While the club faces its biggest conflict with supporters, the city of Krakow fails to attract anyone for thousands of square meters of commercial space under the stands.
Recent months saw a vast decline in matchday turnout at Reymonta 22, where Wisła Kraków play their home games. A fraction of the club’s supporters decided to boycott games in a dispute over principles and money with the ‘White Star’.
Most recent game against Pogoń Szczecin was the least attended in well over a decade, drawing as little as 4,198 people. Although it wasn’t only caused by the protest, also by an appalling streak of 8 games without a win, including losses to some of the weakest teams in Ekstraklasa. Overall the statistics show a smaller decrease in average attendnce, but still noticeable.
The club is running on a loss every season and this time it's no different, especially with the owner Bogusław Cupiał’s company Tele-Fonika being in a financial crisis. This forms partial reason for Wisła’s escape from Stadion Henryka Reymana. After over 3 years of negotiations with the municipality, the club decided not to become the revamped stadium’s operator. Instead, ‘White Star’ only leases the 33,000-capacity ground one day ahead of each game.
This left Kraków with a real burden to bear. Stadium’s revamp, widely criticized for overspending and no business plan, consumed an estimated PLN 600 million (€143m / $200m), becoming the most expensive project of this scale across Poland. Arguable brutalist aesthetics and poor image also led to three naming rights tenders to end up with zero interest.
Now a struggle for day-to-day use goes on, because the ground offers immense space under the stands, totaling and 14,000 sqm. Vast majority of that space remains empty ever since the stadium reopened. It’s supposedly so expensive, that Wisła declined to locate the club museum here, also letting go of their own megastore.
Today’s report by Gazeta Krakowska shows an even more dramatic situation. Not only Wisła decided to minimize the use of their own stadium, but almost every entity ever mentioned to be interested or negotiate terms followed suit.
The newspaper contacted ZIS (Sports Infrastructure Management), the municipal company managing the stadium. Journalists pretended to be interested in one of 23 catering stalls available for rent. They were offered a very limited information and no details as to the cost of rent, also with a unequivocal note that Wisła Kraków will want a share of the projected revenue, but no clue as to what that would be.
The journalists heard they might count on daily use of their facility by officials of the regional football association MPZN, who are soon expected to move in. Except they’re not. “We’ve been offered unconscionable rent. I’m not even going into details here.

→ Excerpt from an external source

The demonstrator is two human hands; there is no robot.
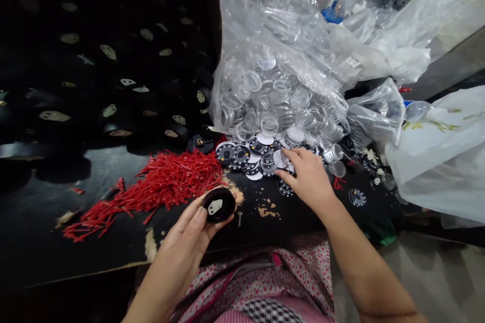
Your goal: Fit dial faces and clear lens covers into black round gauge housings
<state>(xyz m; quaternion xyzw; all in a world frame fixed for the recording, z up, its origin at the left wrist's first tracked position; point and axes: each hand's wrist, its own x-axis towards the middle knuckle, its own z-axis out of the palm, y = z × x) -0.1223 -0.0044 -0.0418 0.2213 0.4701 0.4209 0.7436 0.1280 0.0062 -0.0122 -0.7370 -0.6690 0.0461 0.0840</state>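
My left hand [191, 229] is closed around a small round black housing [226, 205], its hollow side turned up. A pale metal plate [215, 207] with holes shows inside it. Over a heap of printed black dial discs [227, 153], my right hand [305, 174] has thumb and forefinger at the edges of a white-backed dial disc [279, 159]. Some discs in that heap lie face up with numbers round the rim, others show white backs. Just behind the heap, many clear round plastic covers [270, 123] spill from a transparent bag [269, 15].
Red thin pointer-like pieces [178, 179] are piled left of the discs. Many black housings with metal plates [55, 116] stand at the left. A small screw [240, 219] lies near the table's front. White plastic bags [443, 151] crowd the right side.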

Good luck to ZIS with their attempts”, said Jerzy Kowalski, head of MZPN, commenting on why his company decided to withdraw interest.
Similar scenario happened with TS Wisła, once Wisła Kraków’s multi-discipline mother club, now a subsidiary for youth training. TSW wanted to lease changing rooms, but were offered nearly 8 times the amount other non-profit entities pay for municipal facilities.
Ironically, even ZIKiT, the company responsible for design and contracting supervision, didn’t find the building in line with their needs. ZIKiT claims the corridors are too wide. Other municipal organs, like the Municipal Police and Krakow Festival Bureau (KBF) simply cannot afford to lease the space that belongs to the very same municipality. For KBF moving into the stadium might mean a 10-time increase (!) in office space cost.
The supposed reason for such high rates at the stadium is that all of its space needs to be constantly air-conditioned, because architects designed it as fully enclosed, with no opening windows.